▶ Data

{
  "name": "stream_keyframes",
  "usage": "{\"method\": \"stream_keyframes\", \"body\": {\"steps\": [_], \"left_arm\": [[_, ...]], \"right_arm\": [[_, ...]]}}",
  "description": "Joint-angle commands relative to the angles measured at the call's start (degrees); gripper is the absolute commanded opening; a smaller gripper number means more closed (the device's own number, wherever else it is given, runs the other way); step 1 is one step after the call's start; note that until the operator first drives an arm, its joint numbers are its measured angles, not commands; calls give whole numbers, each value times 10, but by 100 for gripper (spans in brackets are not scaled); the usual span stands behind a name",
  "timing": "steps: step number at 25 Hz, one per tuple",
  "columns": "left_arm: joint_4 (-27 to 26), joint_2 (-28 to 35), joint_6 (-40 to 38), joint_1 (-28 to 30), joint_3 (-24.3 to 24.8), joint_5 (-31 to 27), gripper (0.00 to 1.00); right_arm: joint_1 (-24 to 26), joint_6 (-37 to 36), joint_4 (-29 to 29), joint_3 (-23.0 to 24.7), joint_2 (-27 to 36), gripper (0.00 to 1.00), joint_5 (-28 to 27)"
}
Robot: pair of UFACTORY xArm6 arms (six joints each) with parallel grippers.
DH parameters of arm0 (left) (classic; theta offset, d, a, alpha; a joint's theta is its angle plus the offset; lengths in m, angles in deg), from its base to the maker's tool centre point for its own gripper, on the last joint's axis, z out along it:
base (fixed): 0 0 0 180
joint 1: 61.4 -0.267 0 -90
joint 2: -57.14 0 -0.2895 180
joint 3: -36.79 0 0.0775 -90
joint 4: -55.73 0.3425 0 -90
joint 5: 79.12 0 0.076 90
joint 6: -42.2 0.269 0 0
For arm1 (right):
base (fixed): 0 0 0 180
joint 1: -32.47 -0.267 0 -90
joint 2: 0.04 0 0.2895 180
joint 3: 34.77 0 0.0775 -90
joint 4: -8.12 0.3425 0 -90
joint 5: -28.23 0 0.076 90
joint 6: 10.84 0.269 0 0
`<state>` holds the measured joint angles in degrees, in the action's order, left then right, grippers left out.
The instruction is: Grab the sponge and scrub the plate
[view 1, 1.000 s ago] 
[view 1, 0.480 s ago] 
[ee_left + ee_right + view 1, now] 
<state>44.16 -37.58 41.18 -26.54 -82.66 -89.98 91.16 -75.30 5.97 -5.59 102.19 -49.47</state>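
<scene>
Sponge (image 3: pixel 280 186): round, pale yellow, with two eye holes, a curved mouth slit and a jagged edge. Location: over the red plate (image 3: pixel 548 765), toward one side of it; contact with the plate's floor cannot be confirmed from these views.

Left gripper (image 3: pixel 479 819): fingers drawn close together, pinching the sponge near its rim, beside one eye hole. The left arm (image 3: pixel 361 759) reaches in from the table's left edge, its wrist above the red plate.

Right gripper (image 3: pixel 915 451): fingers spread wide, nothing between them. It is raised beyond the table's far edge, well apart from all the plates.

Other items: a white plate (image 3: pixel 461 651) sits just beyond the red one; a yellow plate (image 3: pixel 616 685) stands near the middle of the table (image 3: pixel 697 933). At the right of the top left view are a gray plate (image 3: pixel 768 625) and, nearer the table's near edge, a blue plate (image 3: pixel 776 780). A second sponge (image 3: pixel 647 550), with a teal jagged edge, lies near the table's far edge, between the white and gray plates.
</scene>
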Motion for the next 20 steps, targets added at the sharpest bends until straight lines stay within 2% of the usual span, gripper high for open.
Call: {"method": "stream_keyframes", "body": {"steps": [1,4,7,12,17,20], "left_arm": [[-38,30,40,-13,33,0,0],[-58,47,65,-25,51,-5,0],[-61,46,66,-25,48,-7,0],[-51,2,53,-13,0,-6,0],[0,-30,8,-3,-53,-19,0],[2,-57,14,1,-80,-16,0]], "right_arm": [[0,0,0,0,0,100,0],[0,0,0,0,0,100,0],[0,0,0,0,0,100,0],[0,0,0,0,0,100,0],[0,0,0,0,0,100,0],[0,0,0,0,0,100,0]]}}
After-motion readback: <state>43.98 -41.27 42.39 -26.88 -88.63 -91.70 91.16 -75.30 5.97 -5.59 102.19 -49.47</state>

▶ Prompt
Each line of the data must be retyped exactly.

▶ Completed task
{
  "name": "stream_keyframes",
  "usage": "{\"method\": \"stream_keyframes\", \"body\": {\"steps\": [_], \"left_arm\": [[_, ...]], \"right_arm\": [[_, ...]]}}",
  "description": "Joint-angle commands relative to the angles measured at the call's start (degrees); gripper is the absolute commanded opening; a smaller gripper number means more closed (the device's own number, wherever else it is given, runs the other way); step 1 is one step after the call's start; note that until the operator first drives an arm, its joint numbers are its measured angles, not commands; calls give whole numbers, each value times 10, but by 100 for gripper (spans in brackets are not scaled); the usual span stands behind a name",
  "timing": "steps: step number at 25 Hz, one per tuple",
  "columns": "left_arm: joint_4 (-27 to 26), joint_2 (-28 to 35), joint_6 (-40 to 38), joint_1 (-28 to 30), joint_3 (-24.3 to 24.8), joint_5 (-31 to 27), gripper (0.00 to 1.00); right_arm: joint_1 (-24 to 26), joint_6 (-37 to 36), joint_4 (-29 to 29), joint_3 (-23.0 to 24.7), joint_2 (-27 to 36), gripper (0.00 to 1.00), joint_5 (-28 to 27)"
}
Robot: pair of UFACTORY xArm6 arms (six joints each) with parallel grippers.
DH parameters of arm0 (left) (classic; theta offset, d, a, alpha; a joint's theta is its angle plus the offset; lengths in m, angles in deg), from its base to the maker's tool centre point for its own gripper, on the last joint's axis, z out along it:
base (fixed): 0 0 0 180
joint 1: 61.4 -0.267 0 -90
joint 2: -57.14 0 -0.2895 180
joint 3: -36.79 0 0.0775 -90
joint 4: -55.73 0.3425 0 -90
joint 5: 79.12 0 0.076 90
joint 6: -42.2 0.269 0 0
For arm1 (right):
base (fixed): 0 0 0 180
joint 1: -32.47 -0.267 0 -90
joint 2: 0.04 0 0.2895 180
joint 3: 34.77 0 0.0775 -90
joint 4: -8.12 0.3425 0 -90
joint 5: -28.23 0 0.076 90
joint 6: 10.84 0.269 0 0
`<state>` holds the measured joint angles in degrees, in the action's order, left then right, grippers left out.
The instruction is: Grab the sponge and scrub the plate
[view 1, 1.000 s ago] 
[view 1, 0.480 s ago] 
[ee_left + ee_right + view 1, now] 
<state>44.16 -37.58 41.18 -26.54 -82.66 -89.98 91.16 -75.30 5.97 -5.59 102.19 -49.47</state>
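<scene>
Sponge (image 3: pixel 280 186): round, pale yellow, with two eye holes, a curved mouth slit and a jagged edge. Location: over the red plate (image 3: pixel 548 765), toward one side of it; contact with the plate's floor cannot be confirmed from these views.

Left gripper (image 3: pixel 479 819): fingers drawn close together, pinching the sponge near its rim, beside one eye hole. The left arm (image 3: pixel 361 759) reaches in from the table's left edge, its wrist above the red plate.

Right gripper (image 3: pixel 915 451): fingers spread wide, nothing between them. It is raised beyond the table's far edge, well apart from all the plates.

Other items: a white plate (image 3: pixel 461 651) sits just beyond the red one; a yellow plate (image 3: pixel 616 685) stands near the middle of the table (image 3: pixel 697 933). At the right of the top left view are a gray plate (image 3: pixel 768 625) and, nearer the table's near edge, a blue plate (image 3: pixel 776 780). A second sponge (image 3: pixel 647 550), with a teal jagged edge, lies near the table's far edge, between the white and gray plates.
</scene>
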Motion for the next 20 steps, targets added at the sharpest bends until straight lines stay within 2% of the usual span, gripper high for open.
Call: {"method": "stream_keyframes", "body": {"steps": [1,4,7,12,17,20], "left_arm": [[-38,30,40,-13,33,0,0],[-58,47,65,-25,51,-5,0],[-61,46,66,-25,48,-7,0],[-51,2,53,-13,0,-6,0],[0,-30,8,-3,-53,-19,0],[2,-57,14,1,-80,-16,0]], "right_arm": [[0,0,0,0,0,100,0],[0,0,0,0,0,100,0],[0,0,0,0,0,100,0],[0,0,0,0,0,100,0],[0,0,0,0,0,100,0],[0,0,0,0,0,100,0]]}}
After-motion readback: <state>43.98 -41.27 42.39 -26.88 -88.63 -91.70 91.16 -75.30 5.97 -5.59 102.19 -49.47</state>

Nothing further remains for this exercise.